• _BRIEF_: Once the pictures are removed, restate the data below word for word.

• _SOURCE DATA_:
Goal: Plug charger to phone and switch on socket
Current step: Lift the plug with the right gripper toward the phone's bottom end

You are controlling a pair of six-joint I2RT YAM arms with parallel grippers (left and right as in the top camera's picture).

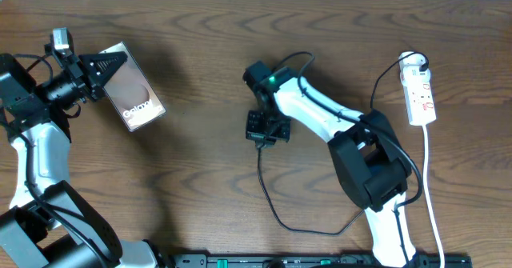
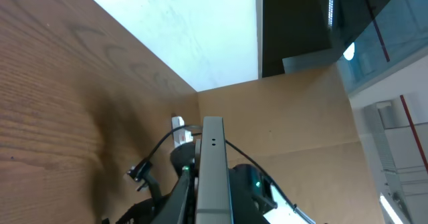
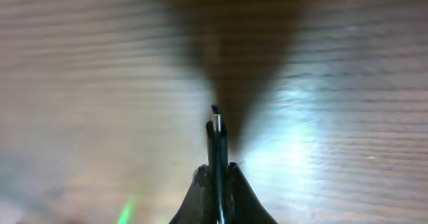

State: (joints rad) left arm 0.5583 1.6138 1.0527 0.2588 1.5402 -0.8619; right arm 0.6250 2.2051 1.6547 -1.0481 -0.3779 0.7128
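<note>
In the overhead view the right gripper (image 1: 266,130) covers the connector tip, and the charger (image 1: 269,201) slips behind the right arm after its loop, so its path to the socket (image 1: 422,97) cannot be traced. The right wrist view is blurred. It shows only the connector tip (image 3: 216,122) pinched between the closed fingers (image 3: 199,192), poking out straight ahead of them above the table (image 1: 200,180). Whether the tip touches the wood cannot be told.

The left gripper (image 1: 110,66) is clamped on the phone (image 1: 136,98) at its far left corner, and the slab reaches away from the claw toward the table's middle. Its long axis runs diagonally from far left to near right, with the glossy lettered back facing up. From the left wrist the phone (image 2: 212,164) appears edge-on, a narrow grey strip cut off at the frame's bottom.

The charger hangs from the right claw toward the near edge, then curves right. The socket lies well apart at the far right, lengthwise front to back.
</note>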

• _TASK SOLUTION_:
Goal: Plug charger to phone and switch on socket
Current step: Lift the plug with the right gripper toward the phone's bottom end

You are controlling a pair of six-joint I2RT YAM arms with parallel grippers (left and right as in the top camera's picture).


State: (joints rad) left arm 0.5583 1.6138 1.0527 0.2588 1.5402 -0.8619; right arm 0.6250 2.2051 1.6547 -1.0481 -0.3779 0.7128
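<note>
In the overhead view the right gripper (image 1: 266,130) covers the connector tip, and the charger (image 1: 269,201) slips behind the right arm after its loop, so its path to the socket (image 1: 422,97) cannot be traced. The right wrist view is blurred. It shows only the connector tip (image 3: 216,122) pinched between the closed fingers (image 3: 199,192), poking out straight ahead of them above the table (image 1: 200,180). Whether the tip touches the wood cannot be told.

The left gripper (image 1: 110,66) is clamped on the phone (image 1: 136,98) at its far left corner, and the slab reaches away from the claw toward the table's middle. Its long axis runs diagonally from far left to near right, with the glossy lettered back facing up. From the left wrist the phone (image 2: 212,164) appears edge-on, a narrow grey strip cut off at the frame's bottom.

The charger hangs from the right claw toward the near edge, then curves right. The socket lies well apart at the far right, lengthwise front to back.
</note>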

The work on this exercise has been completed.